Health Enrollments Through Federal Exchange Double In Missouri And Kansas
Federal health exchange enrollments more than doubled in Missouri and nearly doubled in Kansas in the weeks leading up to the enrollment deadline, according to figures released by the government Thursday.
In Missouri, enrollment through the federal marketplace shot up to 152,335 - a 105 percent increase over the number who selected a health plan by the end of February. In Kansas, enrollment increased to 57,013 - a 95 percent jump over February.
"I think those numbers really reflect the need in Missouri and that consumers were seeking quality, affordable health insurance," said Ryan Barker, vice president of health policy at the Missouri Foundation For Health.

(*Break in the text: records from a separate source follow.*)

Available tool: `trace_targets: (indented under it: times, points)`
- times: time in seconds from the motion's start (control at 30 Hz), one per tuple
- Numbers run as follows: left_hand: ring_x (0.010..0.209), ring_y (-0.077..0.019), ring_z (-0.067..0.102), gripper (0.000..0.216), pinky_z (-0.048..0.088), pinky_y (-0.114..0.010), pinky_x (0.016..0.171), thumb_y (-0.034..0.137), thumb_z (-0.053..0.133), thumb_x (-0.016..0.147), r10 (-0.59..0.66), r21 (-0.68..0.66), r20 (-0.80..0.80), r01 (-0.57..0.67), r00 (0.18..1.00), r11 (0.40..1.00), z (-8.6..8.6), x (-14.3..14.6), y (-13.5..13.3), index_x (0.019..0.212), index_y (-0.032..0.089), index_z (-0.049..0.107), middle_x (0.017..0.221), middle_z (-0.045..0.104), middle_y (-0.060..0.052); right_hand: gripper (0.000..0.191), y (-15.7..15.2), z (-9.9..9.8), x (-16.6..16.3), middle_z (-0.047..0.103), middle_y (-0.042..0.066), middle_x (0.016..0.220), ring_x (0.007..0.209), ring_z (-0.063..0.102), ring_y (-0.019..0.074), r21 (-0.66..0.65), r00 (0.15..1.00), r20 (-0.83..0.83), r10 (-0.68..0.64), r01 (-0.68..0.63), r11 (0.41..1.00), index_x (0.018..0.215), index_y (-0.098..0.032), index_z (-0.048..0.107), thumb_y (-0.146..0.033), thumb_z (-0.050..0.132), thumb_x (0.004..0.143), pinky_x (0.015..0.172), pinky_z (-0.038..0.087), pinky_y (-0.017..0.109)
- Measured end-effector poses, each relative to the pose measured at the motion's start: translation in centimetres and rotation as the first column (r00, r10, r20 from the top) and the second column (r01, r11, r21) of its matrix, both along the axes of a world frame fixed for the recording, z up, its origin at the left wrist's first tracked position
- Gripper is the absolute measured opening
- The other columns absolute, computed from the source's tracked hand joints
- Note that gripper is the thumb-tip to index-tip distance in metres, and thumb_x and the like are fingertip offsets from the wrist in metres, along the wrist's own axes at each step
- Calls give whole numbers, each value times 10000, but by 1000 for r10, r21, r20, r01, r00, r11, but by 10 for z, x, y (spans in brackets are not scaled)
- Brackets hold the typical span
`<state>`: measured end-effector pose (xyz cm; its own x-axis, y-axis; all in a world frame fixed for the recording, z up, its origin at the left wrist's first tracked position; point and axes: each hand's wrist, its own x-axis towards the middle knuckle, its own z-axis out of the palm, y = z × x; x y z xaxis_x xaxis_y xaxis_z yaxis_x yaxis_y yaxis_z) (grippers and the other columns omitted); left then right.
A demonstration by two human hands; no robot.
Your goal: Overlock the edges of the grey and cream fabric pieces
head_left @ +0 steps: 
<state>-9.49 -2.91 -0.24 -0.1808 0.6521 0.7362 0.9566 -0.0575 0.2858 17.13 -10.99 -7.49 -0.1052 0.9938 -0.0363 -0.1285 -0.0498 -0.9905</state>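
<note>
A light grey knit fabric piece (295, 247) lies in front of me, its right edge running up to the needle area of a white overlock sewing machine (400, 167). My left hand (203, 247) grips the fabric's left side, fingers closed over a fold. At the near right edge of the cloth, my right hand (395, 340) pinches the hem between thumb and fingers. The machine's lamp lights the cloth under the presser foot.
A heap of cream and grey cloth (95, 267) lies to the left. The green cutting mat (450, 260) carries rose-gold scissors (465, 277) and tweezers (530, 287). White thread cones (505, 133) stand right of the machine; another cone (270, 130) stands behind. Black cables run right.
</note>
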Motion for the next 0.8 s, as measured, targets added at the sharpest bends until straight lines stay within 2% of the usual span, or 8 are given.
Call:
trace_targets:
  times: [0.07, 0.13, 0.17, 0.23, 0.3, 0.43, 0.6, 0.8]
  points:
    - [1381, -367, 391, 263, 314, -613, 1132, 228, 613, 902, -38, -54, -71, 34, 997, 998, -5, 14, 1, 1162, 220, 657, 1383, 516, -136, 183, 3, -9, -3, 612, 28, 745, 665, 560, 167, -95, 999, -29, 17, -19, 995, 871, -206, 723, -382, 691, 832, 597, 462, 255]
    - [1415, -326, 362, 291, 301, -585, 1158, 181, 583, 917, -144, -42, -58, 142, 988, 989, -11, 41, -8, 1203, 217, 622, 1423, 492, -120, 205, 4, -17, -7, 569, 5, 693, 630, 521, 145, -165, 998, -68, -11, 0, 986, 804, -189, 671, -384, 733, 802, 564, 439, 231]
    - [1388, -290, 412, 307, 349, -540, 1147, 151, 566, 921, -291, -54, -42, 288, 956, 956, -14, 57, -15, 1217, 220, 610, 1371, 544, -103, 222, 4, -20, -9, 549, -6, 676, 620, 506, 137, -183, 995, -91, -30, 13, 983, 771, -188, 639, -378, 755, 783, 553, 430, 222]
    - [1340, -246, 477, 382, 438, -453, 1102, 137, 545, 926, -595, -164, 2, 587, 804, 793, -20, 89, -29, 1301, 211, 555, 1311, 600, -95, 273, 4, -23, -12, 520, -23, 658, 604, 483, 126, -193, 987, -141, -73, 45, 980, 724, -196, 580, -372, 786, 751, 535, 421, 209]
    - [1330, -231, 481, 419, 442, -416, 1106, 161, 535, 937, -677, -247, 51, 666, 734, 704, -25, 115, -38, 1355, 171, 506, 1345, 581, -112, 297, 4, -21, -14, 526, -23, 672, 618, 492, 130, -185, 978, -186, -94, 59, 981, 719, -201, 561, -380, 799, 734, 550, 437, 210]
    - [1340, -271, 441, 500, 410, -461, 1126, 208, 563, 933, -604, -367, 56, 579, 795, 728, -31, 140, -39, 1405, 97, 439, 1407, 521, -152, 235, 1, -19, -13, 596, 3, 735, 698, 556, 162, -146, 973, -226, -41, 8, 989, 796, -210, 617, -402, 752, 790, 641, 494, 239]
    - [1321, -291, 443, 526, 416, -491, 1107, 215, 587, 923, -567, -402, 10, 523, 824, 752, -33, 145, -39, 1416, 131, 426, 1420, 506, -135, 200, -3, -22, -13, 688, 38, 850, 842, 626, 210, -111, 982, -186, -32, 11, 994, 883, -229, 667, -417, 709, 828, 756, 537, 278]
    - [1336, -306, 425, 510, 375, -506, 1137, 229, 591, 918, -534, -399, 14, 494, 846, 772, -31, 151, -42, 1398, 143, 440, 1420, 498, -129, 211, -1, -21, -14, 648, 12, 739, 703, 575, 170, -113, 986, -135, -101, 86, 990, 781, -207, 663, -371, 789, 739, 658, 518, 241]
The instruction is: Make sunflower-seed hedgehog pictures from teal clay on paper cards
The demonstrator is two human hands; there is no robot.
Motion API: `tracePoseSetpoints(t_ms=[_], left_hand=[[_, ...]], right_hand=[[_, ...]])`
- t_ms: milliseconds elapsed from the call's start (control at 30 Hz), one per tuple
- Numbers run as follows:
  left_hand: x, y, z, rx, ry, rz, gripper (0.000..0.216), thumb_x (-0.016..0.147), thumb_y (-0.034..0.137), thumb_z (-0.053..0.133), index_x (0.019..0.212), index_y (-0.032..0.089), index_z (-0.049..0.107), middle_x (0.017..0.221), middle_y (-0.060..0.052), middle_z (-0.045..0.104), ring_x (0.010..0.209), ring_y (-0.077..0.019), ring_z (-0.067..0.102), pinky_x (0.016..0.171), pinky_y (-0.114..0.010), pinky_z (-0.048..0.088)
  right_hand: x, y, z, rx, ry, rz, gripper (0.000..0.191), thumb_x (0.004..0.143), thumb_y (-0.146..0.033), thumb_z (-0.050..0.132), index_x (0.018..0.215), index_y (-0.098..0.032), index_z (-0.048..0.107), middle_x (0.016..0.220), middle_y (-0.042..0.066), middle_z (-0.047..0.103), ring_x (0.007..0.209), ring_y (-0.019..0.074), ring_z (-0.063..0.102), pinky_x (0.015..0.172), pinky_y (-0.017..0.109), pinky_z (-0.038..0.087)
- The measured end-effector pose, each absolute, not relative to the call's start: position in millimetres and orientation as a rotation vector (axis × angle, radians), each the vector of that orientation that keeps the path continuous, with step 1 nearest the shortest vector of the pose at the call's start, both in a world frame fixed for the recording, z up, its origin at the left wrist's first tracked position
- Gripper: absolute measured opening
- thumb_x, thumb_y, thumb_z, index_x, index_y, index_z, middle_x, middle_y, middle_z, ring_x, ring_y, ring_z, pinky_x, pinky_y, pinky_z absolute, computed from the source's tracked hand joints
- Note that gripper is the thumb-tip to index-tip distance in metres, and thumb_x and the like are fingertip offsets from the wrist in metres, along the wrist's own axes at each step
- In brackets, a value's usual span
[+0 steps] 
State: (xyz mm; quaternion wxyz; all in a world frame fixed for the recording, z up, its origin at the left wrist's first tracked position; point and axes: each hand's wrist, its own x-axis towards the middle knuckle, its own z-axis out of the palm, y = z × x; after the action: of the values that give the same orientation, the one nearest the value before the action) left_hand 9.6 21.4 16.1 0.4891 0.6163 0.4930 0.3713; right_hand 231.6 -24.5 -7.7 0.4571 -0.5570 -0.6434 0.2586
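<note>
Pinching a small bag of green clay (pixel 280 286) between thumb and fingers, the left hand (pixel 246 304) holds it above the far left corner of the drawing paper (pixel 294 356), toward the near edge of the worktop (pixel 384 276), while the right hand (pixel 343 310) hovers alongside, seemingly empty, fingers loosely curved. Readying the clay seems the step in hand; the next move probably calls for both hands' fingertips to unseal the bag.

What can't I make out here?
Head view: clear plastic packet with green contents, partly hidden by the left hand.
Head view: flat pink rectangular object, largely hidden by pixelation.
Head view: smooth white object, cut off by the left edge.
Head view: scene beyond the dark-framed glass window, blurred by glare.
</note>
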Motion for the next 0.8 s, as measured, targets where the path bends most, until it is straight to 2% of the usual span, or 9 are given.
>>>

Overall, 5.45 million people nationwide have signed up for health insurance since October through the federal marketplace - more than double the 2.6 million who had signed up by the end of February. More than 8 million have signed up through both the federal and state marketplaces, exceeding the Obama administration's initial goal of 7 million.
It is not known how many people who signed up were previously uninsured. Nor is it known how many paid their initial premiums, which is required to trigger coverage.
The new figures cover people who chose plans through March 31 as well as those who got an extension through April 19 because they had trouble enrolling.
Kansas and Missouri do not run their own exchanges. Rather they use the federal marketplace.
Other key figures from Thursday's report:
- In both Missouri and Kansas, 55 percent of the enrollees were female and 45 percent male.
- In Missouri, 36 percent were under age 35. In Kansas, 38 percent were under age 35.
Despite what she generally saw as upbeat news, Kansas Commissioner of Insurance Sandy Praeger said that low enrollment by African Americans and Latinos was disappointing. The government for the first time released self-reported data on race and ethnicity.
“We just need to do more in terms of outreach and get to those minority populations," she said.
In Kansas, 5 percent of enrollees described themselves as African American and 5.5 percent as Latino. Another 1.7 percent described themselves as multiracial. In Missouri, the figures were 9.3 percent, 1.6 percent and 1.1 percent, respectively.